We are all members of the media now, thanks to the incredible publishing tools in our pockets. But with that power also comes peril — as previously private thoughts become public and algorithms amplify our differences, defects and delusions.
We're in the middle of another "how is social media warping society?" news cycle stemming from Charlie Kirk's murder one week ago. Perhaps it all relates back to the simple idea that we have access to way too much info about each other now, while we simultaneously have a hard time seeing each other in 3D through the flatness of the screen.
"Our human brains are attracted to anything that's unusual or that provokes us, makes us angry," San Diego State psychology professor Jean M. Twenge told CNN's Pamela Brown in this excellent segment. "And when you're thinking about a kid or a teenager, that's even more true. So when our kids and teens are spending so much time online, they're being exposed to a lot of these radical and extreme ideas, particularly because their brains are really attuned to seek out those things that are unusual or disturbing."

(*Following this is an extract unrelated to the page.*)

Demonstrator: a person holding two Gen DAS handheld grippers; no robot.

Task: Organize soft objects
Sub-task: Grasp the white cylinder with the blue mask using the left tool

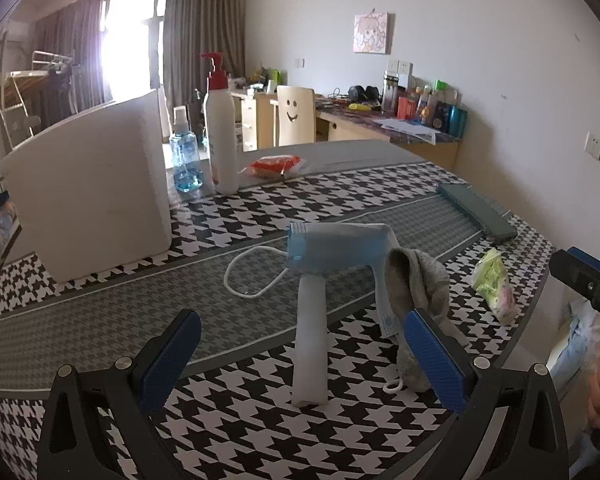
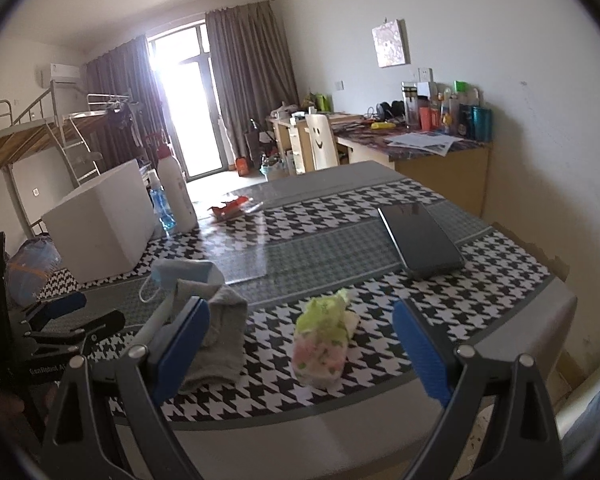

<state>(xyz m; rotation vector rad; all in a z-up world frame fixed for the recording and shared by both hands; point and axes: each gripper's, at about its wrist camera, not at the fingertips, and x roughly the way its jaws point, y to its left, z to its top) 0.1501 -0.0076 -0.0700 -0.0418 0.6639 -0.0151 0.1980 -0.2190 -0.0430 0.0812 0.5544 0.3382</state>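
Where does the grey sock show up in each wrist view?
Left wrist: grey sock right of centre, behind the left gripper's right finger, beside the blue face mask.
Right wrist: grey sock lower left, behind the right gripper's left finger.
Shared landmark: white box.

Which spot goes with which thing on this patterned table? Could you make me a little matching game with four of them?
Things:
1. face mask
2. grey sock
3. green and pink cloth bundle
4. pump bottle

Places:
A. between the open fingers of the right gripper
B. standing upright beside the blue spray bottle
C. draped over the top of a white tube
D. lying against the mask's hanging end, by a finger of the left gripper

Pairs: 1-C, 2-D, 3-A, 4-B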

This NYT story points out that most social platforms "have stayed quiet and ducked the spotlight" as elected officials have blamed the internet for radicalizing the suspect in the shooting. The point: "Their reactions are starkly different from a decade ago, when executives at Google, Facebook, Twitter and other sites repeatedly vowed to work together to limit hate speech, remove violent content and root out disinformation from their platforms."
"We have regressed," Graham Brookie of the Digital Forensic Research Lab told the Times. "We are in a worse place now than when countries and companies came together to say never again to violence and hate speech online."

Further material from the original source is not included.